(Beginning of Extracted data)
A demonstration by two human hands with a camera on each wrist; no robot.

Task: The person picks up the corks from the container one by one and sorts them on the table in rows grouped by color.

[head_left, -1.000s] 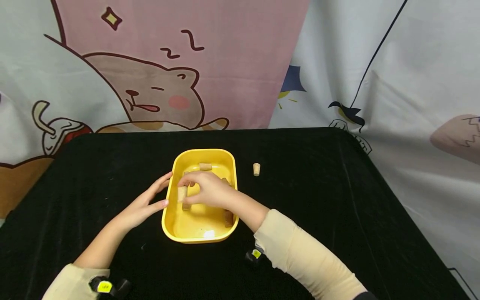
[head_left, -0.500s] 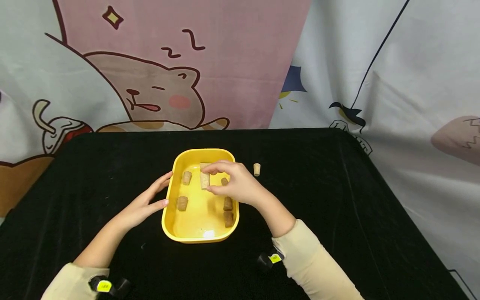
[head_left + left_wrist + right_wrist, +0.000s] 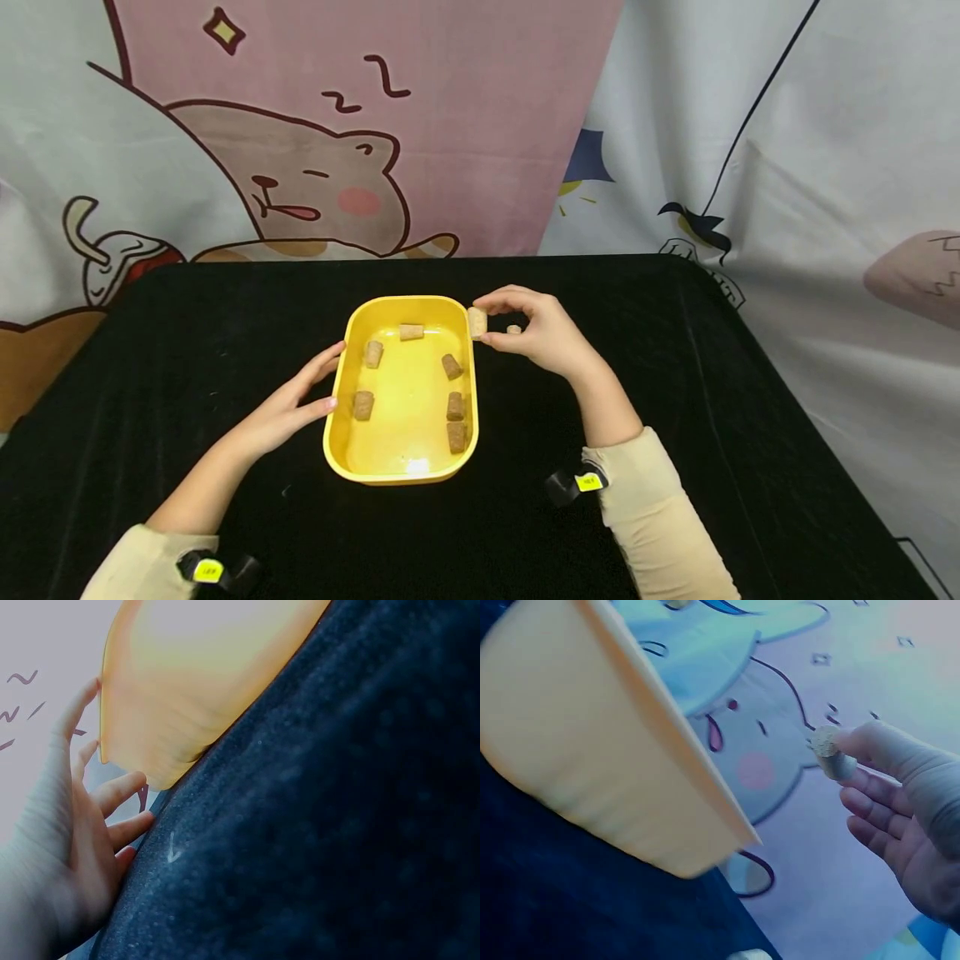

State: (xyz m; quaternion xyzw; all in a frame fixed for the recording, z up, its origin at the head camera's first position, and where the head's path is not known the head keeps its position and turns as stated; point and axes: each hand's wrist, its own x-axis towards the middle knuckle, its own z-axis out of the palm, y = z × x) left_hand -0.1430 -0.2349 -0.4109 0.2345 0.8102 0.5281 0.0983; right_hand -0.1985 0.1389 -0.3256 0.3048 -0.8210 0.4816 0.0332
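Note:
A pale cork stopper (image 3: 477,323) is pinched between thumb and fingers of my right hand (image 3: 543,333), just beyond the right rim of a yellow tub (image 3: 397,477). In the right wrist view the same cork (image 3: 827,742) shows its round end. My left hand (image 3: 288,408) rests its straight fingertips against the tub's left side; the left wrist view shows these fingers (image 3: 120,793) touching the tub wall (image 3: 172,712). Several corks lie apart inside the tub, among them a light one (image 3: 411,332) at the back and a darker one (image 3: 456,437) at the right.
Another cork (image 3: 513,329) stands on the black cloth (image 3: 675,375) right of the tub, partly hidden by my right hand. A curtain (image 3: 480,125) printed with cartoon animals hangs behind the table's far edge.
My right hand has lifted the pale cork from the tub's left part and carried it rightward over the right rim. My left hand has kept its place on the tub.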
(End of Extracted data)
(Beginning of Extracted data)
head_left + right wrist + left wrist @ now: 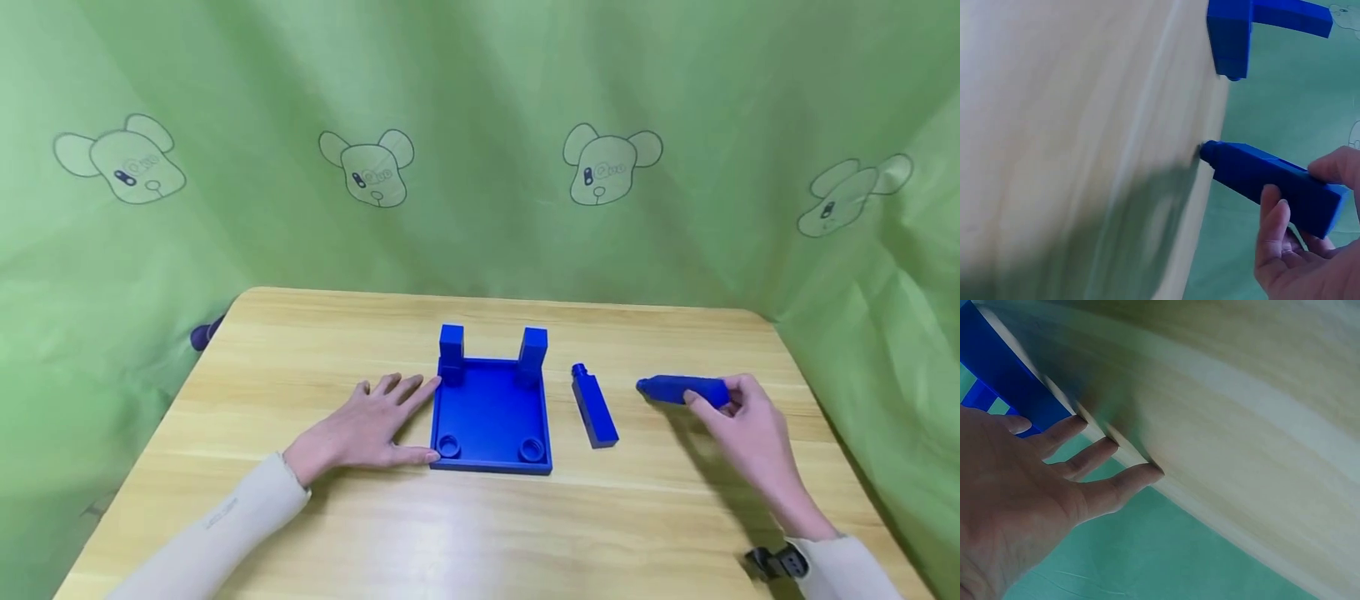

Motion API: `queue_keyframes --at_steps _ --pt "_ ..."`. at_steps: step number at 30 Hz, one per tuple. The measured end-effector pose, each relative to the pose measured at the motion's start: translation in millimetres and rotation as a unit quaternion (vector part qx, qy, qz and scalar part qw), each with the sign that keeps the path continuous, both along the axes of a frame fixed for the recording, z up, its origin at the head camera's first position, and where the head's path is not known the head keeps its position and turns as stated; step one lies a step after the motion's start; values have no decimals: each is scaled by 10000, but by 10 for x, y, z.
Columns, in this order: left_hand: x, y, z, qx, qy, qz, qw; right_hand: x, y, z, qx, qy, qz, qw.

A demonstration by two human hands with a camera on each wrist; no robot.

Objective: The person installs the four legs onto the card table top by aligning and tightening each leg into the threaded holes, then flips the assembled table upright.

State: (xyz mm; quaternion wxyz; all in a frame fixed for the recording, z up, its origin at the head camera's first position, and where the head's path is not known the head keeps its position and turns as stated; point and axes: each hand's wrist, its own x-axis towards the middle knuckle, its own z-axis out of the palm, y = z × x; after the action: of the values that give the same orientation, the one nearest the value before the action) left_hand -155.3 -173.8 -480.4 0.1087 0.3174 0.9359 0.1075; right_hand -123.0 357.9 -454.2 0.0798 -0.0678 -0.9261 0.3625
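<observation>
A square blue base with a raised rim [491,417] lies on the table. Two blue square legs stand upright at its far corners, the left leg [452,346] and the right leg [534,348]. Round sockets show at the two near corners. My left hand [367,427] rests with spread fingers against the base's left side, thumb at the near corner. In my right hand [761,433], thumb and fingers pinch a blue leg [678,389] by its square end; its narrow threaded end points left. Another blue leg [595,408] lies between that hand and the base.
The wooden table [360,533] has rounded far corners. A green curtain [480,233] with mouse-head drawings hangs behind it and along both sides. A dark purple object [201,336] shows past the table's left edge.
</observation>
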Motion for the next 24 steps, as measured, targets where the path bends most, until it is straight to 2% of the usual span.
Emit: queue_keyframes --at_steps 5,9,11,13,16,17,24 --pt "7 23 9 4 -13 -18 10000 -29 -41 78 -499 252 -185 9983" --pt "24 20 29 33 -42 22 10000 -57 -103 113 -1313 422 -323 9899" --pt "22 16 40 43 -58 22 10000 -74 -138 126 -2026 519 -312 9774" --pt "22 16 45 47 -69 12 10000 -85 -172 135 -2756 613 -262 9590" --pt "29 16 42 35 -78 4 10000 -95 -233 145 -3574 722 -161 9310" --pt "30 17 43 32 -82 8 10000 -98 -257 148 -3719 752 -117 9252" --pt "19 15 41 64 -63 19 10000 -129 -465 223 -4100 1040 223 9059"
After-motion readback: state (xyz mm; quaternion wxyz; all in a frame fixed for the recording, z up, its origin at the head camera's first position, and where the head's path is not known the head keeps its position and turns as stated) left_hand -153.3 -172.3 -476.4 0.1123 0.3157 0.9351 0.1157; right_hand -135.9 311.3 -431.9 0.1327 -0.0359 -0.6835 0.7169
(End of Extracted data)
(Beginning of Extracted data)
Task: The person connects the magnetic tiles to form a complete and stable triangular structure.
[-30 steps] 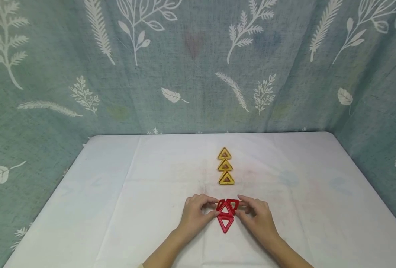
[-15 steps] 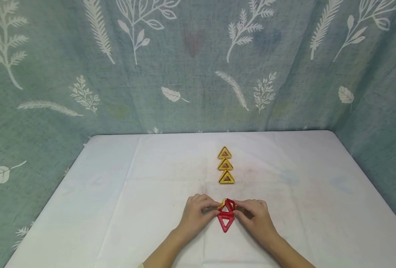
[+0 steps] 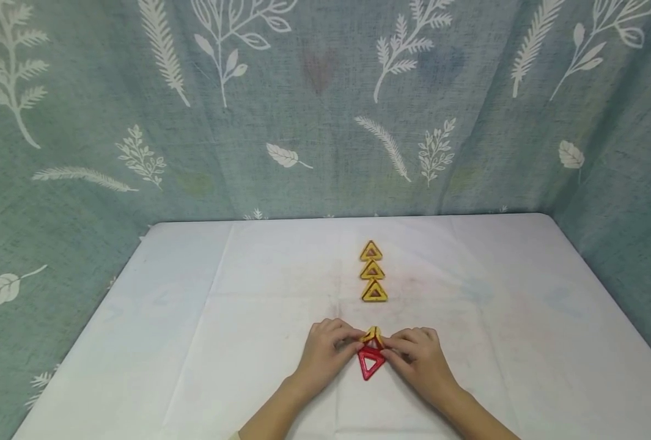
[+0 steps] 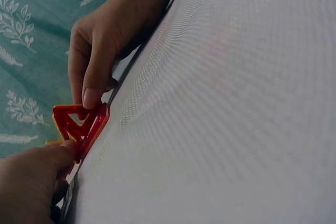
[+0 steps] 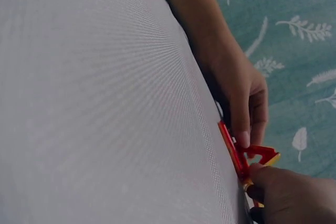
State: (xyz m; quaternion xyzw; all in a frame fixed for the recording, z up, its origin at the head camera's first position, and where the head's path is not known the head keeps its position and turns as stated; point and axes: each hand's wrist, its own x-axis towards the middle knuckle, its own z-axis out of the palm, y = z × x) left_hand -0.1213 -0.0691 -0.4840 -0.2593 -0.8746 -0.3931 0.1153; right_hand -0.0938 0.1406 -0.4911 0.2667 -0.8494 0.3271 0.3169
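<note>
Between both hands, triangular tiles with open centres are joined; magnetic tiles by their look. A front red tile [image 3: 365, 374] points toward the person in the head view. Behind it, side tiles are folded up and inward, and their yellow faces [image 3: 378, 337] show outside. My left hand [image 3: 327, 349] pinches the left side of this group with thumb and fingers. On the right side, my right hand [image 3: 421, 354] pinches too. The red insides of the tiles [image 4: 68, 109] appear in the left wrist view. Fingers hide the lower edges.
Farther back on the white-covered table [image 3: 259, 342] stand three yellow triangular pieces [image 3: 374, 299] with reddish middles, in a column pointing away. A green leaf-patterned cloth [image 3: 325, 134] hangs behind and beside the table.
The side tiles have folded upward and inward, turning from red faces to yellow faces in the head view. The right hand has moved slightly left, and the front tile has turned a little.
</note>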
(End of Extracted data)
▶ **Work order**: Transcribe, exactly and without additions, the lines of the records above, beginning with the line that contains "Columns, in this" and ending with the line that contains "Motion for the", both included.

▶ **Answer space**:
Columns, in this order: left_hand: x, y, z, qx, qy, qz, qw; right_hand: x, y, z, qx, qy, qz, qw.

A demonstration by two human hands with a camera on each wrist; no robot.

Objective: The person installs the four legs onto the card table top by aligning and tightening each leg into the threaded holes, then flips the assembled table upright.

State: (xyz mm; quaternion wxyz; all in a frame fixed for the recording, z up, its origin at the head camera's first position, and where the head's path is not known the head keeps its position and turns as stated; point and axes: each hand's wrist, its own x-axis towards the middle knuckle, its own z-axis out of the palm, y = z × x; after the action: of the values that give the same orientation, the one nearest the value before the action) left_hand -155.3 -173.8 -480.4 0.1087 0.3174 0.9359 0.1075; right_hand -123.0 357.9 -454.2 0.0798 -0.0678 -0.9261 0.3625
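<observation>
A square blue base with a raised rim [491,417] lies on the table. Two blue square legs stand upright at its far corners, the left leg [452,346] and the right leg [534,348]. Round sockets show at the two near corners. My left hand [367,427] rests with spread fingers against the base's left side, thumb at the near corner. In my right hand [761,433], thumb and fingers pinch a blue leg [678,389] by its square end; its narrow threaded end points left. Another blue leg [595,408] lies between that hand and the base.
The wooden table [360,533] has rounded far corners. A green curtain [480,233] with mouse-head drawings hangs behind it and along both sides. A dark purple object [201,336] shows past the table's left edge.
</observation>
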Motion for the next 24 steps, as measured, targets where the path bends most, until it is straight to 2% of the usual span.

That finishes the output for this exercise.